Work item: Where the records hold the string "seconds", show the whole line it sits on.

Stored items from a collection
+ + + + + + +
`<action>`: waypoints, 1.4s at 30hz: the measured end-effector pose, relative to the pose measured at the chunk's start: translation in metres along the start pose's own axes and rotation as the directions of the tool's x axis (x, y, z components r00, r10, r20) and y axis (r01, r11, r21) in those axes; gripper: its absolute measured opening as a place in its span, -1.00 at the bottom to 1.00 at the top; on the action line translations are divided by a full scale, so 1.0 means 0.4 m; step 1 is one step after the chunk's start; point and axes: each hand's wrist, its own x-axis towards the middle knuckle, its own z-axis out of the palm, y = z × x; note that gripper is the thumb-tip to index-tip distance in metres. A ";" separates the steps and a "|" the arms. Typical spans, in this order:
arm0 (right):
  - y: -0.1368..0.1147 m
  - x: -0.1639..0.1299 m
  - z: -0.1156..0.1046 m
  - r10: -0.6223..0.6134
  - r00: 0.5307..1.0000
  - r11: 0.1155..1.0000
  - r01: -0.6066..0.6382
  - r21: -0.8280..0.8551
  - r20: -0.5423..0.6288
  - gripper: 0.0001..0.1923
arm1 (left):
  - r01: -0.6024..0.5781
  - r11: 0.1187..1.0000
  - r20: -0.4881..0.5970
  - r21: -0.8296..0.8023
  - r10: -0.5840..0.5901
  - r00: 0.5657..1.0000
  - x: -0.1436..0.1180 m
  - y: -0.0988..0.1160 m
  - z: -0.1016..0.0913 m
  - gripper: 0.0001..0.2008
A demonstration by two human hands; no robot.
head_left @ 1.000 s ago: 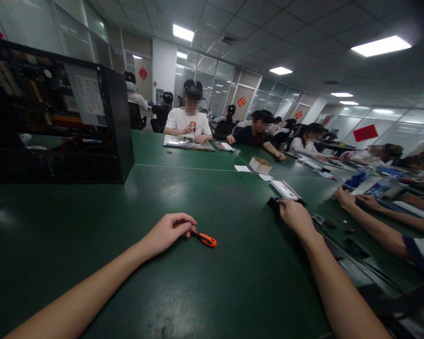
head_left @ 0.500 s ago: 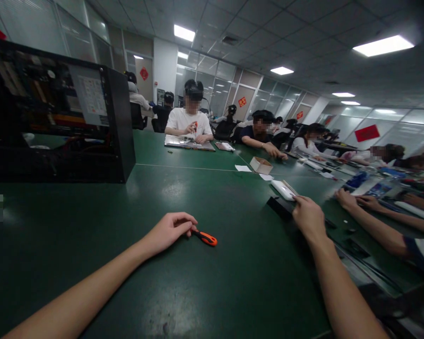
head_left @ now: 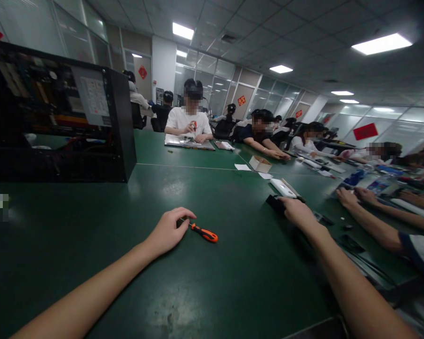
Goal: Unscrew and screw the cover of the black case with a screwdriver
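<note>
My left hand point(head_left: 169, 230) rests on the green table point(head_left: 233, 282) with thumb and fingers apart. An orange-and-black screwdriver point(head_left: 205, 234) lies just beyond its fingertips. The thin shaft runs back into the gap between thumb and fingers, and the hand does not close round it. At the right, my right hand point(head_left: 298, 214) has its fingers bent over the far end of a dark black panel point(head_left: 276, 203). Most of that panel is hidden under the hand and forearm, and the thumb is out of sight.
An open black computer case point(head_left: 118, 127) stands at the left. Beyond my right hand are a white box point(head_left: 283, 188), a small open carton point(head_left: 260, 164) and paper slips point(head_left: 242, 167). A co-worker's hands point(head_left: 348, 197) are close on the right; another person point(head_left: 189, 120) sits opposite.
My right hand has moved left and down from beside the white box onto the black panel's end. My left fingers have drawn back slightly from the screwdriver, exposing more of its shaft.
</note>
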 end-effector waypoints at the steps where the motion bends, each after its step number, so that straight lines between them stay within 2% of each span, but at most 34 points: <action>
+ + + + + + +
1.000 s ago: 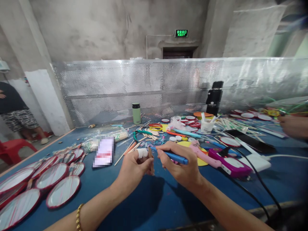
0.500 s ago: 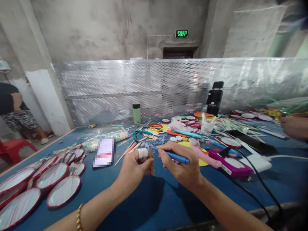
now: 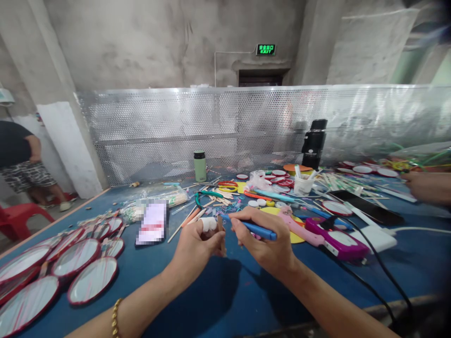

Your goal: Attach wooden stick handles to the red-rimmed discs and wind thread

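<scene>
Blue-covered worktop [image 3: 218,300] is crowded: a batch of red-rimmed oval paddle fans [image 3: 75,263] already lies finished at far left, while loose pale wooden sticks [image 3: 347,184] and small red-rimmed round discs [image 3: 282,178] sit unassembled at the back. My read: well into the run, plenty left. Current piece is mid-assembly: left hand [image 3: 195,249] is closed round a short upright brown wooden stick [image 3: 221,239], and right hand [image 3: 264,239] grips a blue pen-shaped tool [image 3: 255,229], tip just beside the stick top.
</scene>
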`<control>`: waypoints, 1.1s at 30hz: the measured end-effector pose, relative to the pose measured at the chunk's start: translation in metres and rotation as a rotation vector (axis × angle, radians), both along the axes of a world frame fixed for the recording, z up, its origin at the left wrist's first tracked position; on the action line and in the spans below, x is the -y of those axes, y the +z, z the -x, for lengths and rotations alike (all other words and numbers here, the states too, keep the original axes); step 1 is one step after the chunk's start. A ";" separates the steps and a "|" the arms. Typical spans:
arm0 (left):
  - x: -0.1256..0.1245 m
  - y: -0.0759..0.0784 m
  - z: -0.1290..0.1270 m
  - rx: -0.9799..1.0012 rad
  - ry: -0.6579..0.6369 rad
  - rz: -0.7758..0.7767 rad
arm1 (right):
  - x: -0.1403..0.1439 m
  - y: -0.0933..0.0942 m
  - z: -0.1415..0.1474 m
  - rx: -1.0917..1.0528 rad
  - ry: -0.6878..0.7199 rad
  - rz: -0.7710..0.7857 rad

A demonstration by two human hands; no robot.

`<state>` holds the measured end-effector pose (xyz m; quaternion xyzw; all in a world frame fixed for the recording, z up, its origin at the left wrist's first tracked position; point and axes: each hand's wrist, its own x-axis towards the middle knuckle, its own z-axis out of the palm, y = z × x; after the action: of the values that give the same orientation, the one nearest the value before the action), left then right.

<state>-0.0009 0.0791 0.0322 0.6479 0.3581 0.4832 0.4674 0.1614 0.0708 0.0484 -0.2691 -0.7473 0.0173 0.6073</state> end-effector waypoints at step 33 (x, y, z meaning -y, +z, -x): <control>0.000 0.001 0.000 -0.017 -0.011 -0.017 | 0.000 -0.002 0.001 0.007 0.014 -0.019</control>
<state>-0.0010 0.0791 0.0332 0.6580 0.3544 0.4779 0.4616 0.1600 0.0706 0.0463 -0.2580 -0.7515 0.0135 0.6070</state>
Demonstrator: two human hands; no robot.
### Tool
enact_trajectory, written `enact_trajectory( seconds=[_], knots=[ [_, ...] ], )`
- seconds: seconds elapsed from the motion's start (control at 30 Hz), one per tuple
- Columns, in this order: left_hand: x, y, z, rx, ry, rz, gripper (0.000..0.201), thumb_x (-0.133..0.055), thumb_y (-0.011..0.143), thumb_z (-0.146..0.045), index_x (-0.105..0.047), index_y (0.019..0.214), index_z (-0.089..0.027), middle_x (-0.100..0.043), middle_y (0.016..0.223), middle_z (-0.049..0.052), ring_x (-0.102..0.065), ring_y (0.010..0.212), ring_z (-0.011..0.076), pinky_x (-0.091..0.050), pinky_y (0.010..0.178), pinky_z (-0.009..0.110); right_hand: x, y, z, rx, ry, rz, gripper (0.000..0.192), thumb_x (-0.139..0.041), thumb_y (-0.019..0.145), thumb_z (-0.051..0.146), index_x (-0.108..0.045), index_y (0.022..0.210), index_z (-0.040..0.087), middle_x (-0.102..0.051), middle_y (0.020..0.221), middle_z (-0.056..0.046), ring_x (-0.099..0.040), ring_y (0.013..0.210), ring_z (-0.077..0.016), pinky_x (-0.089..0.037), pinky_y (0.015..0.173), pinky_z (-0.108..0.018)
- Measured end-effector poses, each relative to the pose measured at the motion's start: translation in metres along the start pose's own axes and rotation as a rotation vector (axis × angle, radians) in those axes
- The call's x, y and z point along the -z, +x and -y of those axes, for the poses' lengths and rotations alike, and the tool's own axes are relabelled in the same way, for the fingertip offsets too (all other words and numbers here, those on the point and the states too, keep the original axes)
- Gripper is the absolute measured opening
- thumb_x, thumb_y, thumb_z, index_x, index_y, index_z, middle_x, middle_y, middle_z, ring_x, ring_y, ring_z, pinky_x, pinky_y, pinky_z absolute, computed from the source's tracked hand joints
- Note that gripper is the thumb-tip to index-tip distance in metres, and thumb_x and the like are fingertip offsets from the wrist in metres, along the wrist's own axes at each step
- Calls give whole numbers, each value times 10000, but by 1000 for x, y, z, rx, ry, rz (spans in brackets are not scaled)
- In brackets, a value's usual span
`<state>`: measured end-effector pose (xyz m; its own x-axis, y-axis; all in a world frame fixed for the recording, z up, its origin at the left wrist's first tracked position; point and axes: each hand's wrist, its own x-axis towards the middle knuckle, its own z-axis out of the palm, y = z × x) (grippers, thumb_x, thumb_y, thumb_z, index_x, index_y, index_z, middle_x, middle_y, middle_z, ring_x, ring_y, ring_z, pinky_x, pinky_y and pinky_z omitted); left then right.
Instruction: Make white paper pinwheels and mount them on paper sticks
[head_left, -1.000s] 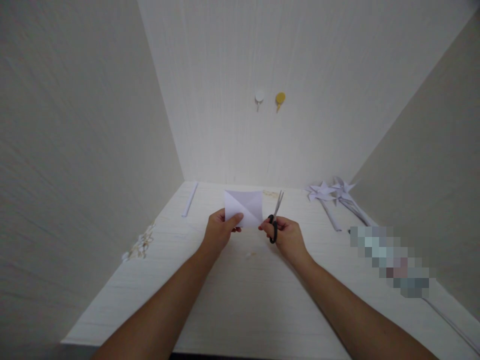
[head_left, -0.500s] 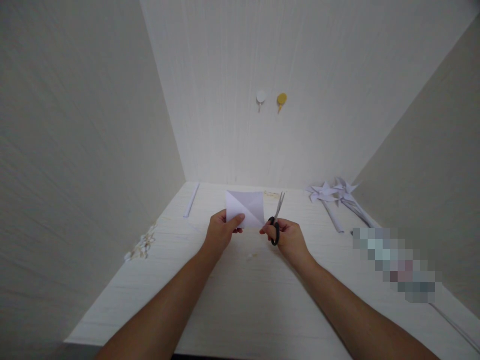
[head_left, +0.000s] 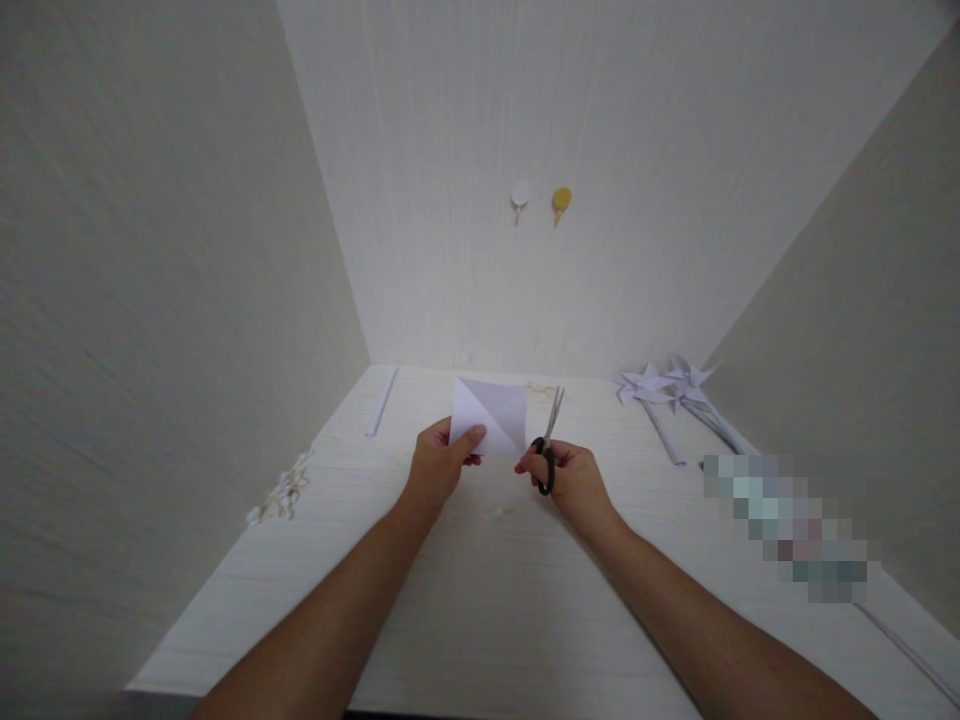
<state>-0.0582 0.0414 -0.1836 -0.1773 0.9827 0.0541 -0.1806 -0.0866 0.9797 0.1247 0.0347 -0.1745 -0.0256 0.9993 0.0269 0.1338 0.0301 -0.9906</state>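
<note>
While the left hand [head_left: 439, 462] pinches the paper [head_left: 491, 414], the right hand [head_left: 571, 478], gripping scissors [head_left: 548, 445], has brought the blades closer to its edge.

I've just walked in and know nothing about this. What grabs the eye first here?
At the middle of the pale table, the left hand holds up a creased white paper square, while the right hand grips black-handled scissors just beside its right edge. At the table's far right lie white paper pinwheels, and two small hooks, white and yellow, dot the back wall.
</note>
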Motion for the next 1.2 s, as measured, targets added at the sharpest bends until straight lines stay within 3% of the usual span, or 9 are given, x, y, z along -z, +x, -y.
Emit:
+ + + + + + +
Final answer:
enact_trajectory, written `enact_trajectory( seconds=[_], knots=[ [_, ...] ], )`
- seconds: seconds elapsed from the motion's start (control at 30 Hz), one per tuple

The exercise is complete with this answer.